Pellagra is a disease caused by a deficiency of vitamin niacin (vitamin B 3 ). Symptoms include inflamed skin, diarrhea, dementia, and mouth sores. Skin areas exposed to sun or friction are usually affected first. Over time the affected skin may become darker, stiffer, starting to peel, or bleed.
There are two main types of pellagra, primary and secondary. Primary pellagra is due to a diet that does not contain enough niacin and tryptophan. Secondary pelagra is caused by poor ability to use niacin in food. This can occur as a result of alcoholism, long-term diarrhea, carcinoid syndrome, Hartnup disease, and a number of drugs such as isoniazid. Diagnosis is usually symptomatic and may be assisted by urine testing.
Treatment is with niacin or nicotinamide supplements. Repairs usually start within a few days. General improvements in diet are also often recommended. Reducing sun exposure through sunscreen and proper clothing is important when the skin heals. No treatment of death can occur. This is most common in developing countries, particularly sub-Saharan Africa.
Video Pellagra
Signs and symptoms
The classic symptoms of pellagra are diarrhea, dermatitis, dementia, and death ("the four Ds"). The list of more complete symptoms includes:
- High sensitivity to sunlight
- Aggression
- Dermatitis, alopecia (hair loss), edema (swelling)
- Smooth, red glossy red (tongue inflammation)
- Red leather lesions
- Insomnia
- Weakness
- Mind confusion
- Ataxia (lack of coordination), limb paralysis, peripheral neuritis (nerve damage)
- Diarrhea
- Dilated cardiomyopathy (enlarged heart, weakening)
- Finally dementia
J. Frostig and Tom Spies (according to Cleary and Cleary) describe more specific psychological symptoms of pellagra as:
- Psychosensory disorders (impression as pain, disturbing bright light, intolerance odor that causes nausea and vomiting, dizziness after sudden movement)

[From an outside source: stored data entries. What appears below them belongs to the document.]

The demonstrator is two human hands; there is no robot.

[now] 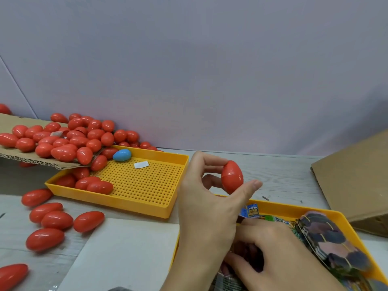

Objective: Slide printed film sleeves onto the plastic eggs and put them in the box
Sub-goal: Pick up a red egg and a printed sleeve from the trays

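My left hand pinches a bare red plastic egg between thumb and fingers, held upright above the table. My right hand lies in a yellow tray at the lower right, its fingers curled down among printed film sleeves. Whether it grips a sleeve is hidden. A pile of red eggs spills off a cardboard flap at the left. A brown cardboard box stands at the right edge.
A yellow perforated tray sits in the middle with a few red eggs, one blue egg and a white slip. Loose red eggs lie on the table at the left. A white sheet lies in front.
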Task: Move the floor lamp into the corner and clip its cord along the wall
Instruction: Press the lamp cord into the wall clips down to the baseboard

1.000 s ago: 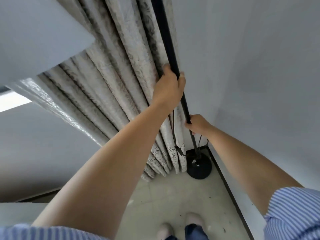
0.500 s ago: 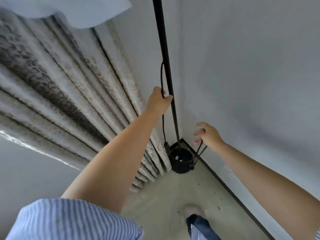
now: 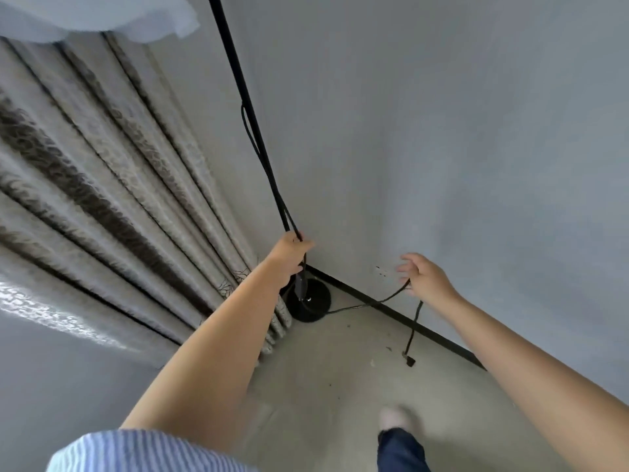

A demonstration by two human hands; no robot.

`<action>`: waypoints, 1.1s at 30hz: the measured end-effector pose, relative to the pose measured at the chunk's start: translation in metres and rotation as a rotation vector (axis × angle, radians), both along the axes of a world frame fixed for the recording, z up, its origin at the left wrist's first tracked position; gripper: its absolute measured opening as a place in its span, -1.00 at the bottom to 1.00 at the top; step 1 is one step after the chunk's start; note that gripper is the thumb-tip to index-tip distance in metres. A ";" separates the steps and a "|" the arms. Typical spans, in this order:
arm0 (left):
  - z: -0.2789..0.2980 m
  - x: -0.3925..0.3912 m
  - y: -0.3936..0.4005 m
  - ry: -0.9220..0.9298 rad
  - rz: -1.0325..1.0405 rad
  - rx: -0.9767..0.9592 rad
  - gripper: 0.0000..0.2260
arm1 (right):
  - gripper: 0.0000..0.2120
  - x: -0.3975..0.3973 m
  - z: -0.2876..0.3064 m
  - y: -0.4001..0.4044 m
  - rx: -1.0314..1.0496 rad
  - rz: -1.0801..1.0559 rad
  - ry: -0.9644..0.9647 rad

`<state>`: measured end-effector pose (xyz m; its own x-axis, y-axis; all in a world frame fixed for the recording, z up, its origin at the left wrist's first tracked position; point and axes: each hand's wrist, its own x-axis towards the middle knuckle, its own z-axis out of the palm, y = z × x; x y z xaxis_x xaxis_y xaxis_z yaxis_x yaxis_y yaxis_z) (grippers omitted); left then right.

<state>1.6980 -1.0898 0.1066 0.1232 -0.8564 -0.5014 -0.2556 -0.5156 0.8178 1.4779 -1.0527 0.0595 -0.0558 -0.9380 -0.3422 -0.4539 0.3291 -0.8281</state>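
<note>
The black floor lamp stands in the corner, its thin pole (image 3: 238, 86) rising up out of frame and its round base (image 3: 315, 303) on the floor beside the curtain. My left hand (image 3: 289, 255) grips the pole low down, together with the cord that runs along it. The black cord (image 3: 374, 301) leaves the base, rises to my right hand (image 3: 423, 275), drapes over its half-curled fingers and hangs down to the plug (image 3: 410, 361) on the floor. An inline switch (image 3: 300, 284) hangs below my left hand.
A patterned grey curtain (image 3: 112, 185) hangs to the left of the lamp. A grey wall (image 3: 442, 131) with a dark skirting board (image 3: 391, 313) runs to the right. My foot (image 3: 394, 417) stands on the pale floor. The lampshade's edge (image 3: 102, 15) shows at top left.
My left hand slid down the pole toward the base. My right hand moved right, away from the pole, and lifted the cord, pulling it out from the base along the wall.
</note>
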 end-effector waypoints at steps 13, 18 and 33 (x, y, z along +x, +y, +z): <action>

- Psychomotor disorders (anxiety, tension and desire to quarrel, increase readiness for motor action)
- Emotional Disorder
Despite the clinical symptoms, tryptophan levels or urinary metabolites such as the 2-pyridone/N-methylniacinamide ratio & lt; 2 or ratio of NAD/NADP in red blood cells can be used to diagnose pellagra. Diagnosis may be confirmed after rapid improvement of symptoms in patients taking high-dose niacin (250-500 mg/day) or niacin-fortified foods.
Maps Pellagra
Pathophysiology
Pellagra can develop in accordance with several mechanisms, classically as a result of niacin deficiency (vitamin B3), resulting in decreased NAD production leading to most pathology (because NAD and phosphorylated NADP forms are the necessary cofactors in many body processes, pathological impact of pellagra extensive and cause death if untreated).
The first mechanism is a simple niacin diet. Second, it may be the result of a lack of tryptophan, an essential amino acid found in meat, poultry, fish, eggs and nuts that are converted into niacin. Third, it may be caused by excessive leucine, because it inhibits quinolinate phosphoribosyl transferase (QPRT) and inhibits the formation of niacin or nicotinic acid into a nicotinamide mononucleotide (NMN) that causes pellegra-like symptoms to occur.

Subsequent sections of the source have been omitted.